A word-for-word copy of the line containing "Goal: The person" and every following line to the end of the data below is all the answer should hold.

** Information supplied follows **

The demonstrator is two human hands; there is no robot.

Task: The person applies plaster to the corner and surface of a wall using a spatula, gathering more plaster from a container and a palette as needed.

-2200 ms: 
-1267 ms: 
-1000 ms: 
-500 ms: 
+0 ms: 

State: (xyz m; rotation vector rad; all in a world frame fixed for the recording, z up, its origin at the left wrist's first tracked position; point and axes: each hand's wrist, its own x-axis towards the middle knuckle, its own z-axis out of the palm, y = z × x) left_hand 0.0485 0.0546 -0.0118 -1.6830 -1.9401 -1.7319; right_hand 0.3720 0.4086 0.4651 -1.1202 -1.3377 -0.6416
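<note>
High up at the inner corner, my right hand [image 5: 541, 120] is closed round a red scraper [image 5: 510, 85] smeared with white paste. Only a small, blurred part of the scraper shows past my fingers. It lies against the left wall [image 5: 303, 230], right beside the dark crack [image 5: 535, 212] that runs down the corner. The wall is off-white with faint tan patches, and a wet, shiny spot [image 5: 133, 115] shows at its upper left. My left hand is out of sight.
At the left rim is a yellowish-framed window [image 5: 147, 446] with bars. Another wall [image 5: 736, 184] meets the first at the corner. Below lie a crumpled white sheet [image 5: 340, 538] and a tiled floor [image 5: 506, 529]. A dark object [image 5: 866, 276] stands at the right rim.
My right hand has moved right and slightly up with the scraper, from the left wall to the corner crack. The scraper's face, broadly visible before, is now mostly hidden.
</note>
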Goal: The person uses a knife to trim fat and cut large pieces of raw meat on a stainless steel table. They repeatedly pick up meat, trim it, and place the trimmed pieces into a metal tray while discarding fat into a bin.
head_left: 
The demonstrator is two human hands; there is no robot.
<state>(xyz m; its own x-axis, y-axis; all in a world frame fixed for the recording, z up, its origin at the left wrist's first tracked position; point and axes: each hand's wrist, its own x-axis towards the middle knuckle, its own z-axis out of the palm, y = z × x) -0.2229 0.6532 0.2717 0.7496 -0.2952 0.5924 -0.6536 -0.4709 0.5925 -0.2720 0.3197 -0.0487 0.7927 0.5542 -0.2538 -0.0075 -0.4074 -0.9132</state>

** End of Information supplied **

**Task solution**
Goal: The person uses a knife to trim fat and cut large pieces of raw meat on a stainless steel table. They repeatedly pick up meat, trim it, and place the trimmed pieces into a metal tray while discarding fat into a bin.
head_left: 
The demonstrator is two human hands; there is no robot.
<state>(xyz m; its own x-axis, y-axis; all in a world frame fixed for the recording, z up, its origin at the left wrist's first tracked position; point and axes: each hand's wrist, its own x-axis towards the middle knuckle, its own z-axis out of the palm, y = z × x) -0.2229 0.6532 0.2717 0.7496 -0.2952 0.5924 -0.6536 -0.4709 0.5925 -0.2720 0.3197 -0.0487 0.7927 0.5542 -0.2538 -0.0075 -0.4074 -0.9132</state>

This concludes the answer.